Want to read on? The next instalment will be available Wednesday 9th April 2014


April 2, 2014
Night of Obscene Horror – Chapter Twelve
New reader? Find all the chapters here: http://littleslicesofnasty.wordpress.com/gallery/night-of-obscene-horror/
15th November 2013
Jackson turned her face from the screen and looked at Ray.
“This is fucked up, right?”
Ray paused for a moment before he spoke. “Yeah, it’s not what I expected…these old Italian movies can be a bit surreal though.”
“This is more than that. It’s fucking eerie, Ray. It’s not just me is it?”
“No, not just you.”
On the screen, the boy was speaking, his small mouth moving frantically. The camera was too far away to pick up want he was saying, but Jackson guessed he was calling to his father, telling him about the man with the camera. Jackson watched as the man followed the boy’s gaze, until he too was staring down the lens of the camera. His moustache twitched and he stood, folding his newspaper and dropping it onto the bench. The intention in his eyes was clear as he started striding towards the camera.
The action suddenly cut away, and Jackson was now looking at a small copse of trees. She saw the large lens of a movie camera poking out from around one of them, the dark silhouette of a man behind it.
“Shot reverse shot,” muttered Ray, as the man on the screen turned and ran back into the trees.
“Huh? Speak English, Ray.”
“It’s a cinematic technique, to make it look like two people are looking at each other.”
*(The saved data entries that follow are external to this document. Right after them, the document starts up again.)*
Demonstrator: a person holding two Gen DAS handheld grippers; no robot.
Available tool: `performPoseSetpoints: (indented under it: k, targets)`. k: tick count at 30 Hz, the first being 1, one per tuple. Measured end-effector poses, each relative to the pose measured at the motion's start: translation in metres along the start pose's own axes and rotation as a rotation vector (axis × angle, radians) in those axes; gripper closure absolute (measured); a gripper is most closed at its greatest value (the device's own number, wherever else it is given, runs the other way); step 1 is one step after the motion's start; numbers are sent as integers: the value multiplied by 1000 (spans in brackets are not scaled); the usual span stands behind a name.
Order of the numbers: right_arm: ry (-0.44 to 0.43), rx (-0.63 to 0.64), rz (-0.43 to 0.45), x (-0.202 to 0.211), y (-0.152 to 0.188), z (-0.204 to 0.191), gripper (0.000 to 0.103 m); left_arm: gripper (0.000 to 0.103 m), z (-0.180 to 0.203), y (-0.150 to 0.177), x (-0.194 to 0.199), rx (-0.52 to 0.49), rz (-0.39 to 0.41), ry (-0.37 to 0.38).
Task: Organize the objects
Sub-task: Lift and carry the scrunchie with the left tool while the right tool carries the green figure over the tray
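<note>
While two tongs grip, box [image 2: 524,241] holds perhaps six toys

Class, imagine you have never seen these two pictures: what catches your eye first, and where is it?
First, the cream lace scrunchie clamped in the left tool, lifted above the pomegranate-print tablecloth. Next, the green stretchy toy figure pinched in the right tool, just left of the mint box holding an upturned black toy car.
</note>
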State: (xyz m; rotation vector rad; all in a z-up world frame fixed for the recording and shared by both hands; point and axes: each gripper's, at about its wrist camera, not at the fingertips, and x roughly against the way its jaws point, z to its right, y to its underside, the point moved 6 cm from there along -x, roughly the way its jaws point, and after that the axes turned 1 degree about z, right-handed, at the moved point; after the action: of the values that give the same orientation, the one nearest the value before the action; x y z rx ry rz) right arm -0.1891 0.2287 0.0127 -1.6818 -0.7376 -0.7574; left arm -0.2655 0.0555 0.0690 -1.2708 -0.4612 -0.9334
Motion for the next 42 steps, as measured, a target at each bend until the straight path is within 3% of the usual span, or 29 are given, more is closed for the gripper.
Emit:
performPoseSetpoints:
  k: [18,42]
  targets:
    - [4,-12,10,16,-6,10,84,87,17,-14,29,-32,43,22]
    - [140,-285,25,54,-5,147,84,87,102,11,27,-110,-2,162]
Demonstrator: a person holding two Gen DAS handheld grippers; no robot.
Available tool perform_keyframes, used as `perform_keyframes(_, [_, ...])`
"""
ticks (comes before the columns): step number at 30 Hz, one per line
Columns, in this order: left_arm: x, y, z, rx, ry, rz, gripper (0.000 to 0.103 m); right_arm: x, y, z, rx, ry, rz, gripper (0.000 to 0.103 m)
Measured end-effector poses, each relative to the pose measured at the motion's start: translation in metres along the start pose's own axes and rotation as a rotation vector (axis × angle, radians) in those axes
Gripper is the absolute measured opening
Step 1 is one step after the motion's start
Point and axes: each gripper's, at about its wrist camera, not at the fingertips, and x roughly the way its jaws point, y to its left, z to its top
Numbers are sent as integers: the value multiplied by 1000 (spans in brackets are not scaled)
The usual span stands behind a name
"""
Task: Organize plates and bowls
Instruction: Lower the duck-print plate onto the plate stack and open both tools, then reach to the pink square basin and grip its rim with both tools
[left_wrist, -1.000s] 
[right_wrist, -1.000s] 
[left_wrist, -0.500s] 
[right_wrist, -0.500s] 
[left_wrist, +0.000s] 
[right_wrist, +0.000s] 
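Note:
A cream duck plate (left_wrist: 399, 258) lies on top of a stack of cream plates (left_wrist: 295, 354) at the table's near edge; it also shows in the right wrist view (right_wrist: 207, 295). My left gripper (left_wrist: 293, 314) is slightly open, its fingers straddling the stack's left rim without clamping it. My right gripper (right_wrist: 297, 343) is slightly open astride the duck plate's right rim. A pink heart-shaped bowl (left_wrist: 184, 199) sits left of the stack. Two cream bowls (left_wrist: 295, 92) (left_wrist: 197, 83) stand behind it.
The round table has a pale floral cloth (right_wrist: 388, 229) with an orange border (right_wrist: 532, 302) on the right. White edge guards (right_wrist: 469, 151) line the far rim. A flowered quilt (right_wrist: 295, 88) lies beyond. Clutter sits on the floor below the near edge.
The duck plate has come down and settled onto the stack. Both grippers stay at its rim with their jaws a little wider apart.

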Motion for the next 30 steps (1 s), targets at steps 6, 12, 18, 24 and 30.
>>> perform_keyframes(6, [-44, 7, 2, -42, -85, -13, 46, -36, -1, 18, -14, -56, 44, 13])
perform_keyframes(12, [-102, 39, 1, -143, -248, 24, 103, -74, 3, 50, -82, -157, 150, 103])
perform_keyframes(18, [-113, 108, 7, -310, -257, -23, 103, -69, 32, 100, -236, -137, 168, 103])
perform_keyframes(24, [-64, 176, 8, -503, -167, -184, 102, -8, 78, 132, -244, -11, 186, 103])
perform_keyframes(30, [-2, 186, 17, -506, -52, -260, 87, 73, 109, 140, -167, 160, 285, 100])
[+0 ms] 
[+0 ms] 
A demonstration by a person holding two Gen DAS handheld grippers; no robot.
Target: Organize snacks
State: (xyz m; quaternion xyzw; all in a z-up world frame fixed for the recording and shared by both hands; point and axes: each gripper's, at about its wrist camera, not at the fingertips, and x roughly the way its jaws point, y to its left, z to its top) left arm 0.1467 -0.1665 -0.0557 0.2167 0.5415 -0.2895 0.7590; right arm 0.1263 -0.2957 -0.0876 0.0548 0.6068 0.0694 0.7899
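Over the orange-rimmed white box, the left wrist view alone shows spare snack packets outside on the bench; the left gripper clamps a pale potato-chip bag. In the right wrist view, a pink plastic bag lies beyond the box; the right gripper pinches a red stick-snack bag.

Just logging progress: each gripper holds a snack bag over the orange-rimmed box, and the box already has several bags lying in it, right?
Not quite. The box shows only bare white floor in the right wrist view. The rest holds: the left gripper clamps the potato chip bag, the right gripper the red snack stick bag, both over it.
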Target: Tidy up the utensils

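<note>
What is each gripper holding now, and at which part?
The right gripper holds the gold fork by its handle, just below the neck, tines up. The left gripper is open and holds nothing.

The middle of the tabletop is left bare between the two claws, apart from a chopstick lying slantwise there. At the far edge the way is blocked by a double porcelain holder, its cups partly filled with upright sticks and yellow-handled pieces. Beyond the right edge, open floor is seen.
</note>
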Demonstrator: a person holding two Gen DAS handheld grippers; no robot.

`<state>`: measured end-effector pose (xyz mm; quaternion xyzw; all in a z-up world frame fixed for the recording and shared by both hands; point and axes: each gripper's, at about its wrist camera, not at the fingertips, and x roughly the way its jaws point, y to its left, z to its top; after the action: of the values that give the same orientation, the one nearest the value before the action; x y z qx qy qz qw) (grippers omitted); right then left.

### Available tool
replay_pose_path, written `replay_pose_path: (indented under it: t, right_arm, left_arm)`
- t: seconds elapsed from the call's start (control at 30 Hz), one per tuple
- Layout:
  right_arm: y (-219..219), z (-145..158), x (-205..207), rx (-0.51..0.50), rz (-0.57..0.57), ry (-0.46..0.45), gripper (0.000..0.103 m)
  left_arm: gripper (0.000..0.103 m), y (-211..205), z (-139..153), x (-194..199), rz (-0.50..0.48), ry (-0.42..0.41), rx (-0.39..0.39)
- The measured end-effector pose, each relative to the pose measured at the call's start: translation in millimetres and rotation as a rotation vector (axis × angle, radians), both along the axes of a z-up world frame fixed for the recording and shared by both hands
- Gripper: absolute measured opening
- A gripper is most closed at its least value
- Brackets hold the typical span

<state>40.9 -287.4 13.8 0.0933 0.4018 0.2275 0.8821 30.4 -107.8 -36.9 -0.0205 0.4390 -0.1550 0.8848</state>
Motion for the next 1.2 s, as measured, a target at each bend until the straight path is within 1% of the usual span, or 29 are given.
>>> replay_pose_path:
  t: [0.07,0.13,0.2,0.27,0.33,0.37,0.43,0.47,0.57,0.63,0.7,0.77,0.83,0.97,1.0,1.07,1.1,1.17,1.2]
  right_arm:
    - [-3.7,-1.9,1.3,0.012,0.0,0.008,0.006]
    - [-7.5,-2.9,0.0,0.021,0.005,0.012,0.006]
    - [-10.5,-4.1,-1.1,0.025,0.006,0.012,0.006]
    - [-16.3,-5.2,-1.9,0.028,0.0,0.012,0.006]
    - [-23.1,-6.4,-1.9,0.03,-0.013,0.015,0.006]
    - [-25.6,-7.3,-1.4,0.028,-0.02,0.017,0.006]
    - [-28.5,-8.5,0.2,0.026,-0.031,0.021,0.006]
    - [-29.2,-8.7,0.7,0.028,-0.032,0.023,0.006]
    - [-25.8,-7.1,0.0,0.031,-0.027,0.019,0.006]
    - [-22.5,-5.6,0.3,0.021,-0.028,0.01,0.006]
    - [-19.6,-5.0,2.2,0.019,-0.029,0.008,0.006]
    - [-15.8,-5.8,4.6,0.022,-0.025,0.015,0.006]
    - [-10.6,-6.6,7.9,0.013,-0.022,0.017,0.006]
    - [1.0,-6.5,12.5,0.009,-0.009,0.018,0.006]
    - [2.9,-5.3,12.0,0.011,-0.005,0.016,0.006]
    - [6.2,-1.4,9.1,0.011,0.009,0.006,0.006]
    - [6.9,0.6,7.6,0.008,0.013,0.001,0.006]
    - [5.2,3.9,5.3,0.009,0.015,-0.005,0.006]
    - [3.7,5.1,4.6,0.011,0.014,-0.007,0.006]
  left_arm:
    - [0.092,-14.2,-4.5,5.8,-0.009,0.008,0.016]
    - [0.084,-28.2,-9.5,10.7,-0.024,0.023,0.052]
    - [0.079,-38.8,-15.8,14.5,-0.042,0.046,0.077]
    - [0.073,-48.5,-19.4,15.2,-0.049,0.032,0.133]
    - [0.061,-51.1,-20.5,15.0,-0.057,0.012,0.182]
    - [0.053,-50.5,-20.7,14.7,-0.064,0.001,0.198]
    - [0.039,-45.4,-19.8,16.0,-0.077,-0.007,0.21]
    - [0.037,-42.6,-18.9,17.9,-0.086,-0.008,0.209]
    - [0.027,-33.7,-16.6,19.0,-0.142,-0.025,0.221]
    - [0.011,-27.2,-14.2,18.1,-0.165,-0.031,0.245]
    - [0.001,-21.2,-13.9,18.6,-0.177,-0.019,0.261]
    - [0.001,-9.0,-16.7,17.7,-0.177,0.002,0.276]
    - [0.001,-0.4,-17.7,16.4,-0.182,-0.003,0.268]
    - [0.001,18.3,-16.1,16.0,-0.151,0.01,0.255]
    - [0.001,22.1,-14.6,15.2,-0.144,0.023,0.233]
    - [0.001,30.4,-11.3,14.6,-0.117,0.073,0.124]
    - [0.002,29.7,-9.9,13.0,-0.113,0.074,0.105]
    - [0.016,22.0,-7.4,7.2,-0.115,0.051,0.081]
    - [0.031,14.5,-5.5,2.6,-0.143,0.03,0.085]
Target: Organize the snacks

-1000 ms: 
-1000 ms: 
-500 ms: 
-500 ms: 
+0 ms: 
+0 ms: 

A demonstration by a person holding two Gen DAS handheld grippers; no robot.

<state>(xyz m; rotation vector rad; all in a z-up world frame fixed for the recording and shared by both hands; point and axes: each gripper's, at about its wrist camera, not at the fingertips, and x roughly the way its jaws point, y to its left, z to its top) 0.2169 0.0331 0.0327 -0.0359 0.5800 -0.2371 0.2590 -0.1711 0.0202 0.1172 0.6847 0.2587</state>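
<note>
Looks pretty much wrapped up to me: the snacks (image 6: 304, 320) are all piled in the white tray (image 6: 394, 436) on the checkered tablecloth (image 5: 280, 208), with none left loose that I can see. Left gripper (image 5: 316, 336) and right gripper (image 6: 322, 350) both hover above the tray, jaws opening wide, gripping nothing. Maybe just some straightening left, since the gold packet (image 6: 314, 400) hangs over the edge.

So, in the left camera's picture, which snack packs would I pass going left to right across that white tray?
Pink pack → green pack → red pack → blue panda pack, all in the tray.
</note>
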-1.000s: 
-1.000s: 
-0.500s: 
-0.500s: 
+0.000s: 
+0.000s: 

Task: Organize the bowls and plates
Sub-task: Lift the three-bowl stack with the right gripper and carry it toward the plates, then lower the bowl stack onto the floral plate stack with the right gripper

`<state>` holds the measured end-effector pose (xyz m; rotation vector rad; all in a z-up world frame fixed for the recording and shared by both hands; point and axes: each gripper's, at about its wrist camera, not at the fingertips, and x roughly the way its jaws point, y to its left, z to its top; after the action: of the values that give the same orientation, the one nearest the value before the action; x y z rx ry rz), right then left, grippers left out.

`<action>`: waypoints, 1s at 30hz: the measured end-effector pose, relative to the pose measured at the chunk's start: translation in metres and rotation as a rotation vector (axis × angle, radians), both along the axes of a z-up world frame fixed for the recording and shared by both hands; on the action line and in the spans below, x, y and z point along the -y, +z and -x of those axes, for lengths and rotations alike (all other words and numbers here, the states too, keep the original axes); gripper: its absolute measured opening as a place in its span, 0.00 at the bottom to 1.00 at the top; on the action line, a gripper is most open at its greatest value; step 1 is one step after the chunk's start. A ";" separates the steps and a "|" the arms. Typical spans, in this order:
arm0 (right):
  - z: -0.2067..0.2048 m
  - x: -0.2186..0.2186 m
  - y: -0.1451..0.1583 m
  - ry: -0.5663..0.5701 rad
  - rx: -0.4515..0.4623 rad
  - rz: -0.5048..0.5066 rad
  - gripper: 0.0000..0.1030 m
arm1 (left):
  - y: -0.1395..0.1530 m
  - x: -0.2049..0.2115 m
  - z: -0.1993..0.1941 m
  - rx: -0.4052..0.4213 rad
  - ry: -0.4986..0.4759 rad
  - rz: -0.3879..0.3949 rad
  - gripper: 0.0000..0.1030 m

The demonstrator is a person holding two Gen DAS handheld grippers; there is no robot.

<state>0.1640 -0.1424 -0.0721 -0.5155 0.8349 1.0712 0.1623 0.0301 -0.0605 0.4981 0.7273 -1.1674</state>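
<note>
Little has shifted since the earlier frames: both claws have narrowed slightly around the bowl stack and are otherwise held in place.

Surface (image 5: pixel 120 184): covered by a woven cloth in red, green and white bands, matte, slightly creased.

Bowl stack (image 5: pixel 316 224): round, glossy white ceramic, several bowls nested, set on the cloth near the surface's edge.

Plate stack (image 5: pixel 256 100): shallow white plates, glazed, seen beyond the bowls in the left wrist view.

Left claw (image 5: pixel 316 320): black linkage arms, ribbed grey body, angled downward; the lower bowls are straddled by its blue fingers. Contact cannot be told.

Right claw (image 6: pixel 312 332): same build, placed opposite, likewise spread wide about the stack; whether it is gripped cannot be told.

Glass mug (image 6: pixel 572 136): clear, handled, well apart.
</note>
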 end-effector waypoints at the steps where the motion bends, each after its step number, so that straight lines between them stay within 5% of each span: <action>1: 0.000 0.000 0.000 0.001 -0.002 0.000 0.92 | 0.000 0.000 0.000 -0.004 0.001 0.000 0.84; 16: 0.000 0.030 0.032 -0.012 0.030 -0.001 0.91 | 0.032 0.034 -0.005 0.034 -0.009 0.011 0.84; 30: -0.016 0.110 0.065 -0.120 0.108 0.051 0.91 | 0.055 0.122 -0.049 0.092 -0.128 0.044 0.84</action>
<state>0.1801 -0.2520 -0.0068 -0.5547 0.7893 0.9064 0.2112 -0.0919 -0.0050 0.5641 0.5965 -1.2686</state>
“But they are looking at each other.”
Ray paused then spoke. “No, I don’t think they are. The guy with the moustache was looking at the camera, but I don’t think that’s actually the cameraman. Look at it, the lighting is different.”
Jackson peered at the screen and realised he was right. The light now was brighter, colder somehow, lacking the warm summer glow of the footage of the man and the boy.
“Also,” Ray continued, “that’s a 16mm camera he’s holding. The footage before was 35mm.”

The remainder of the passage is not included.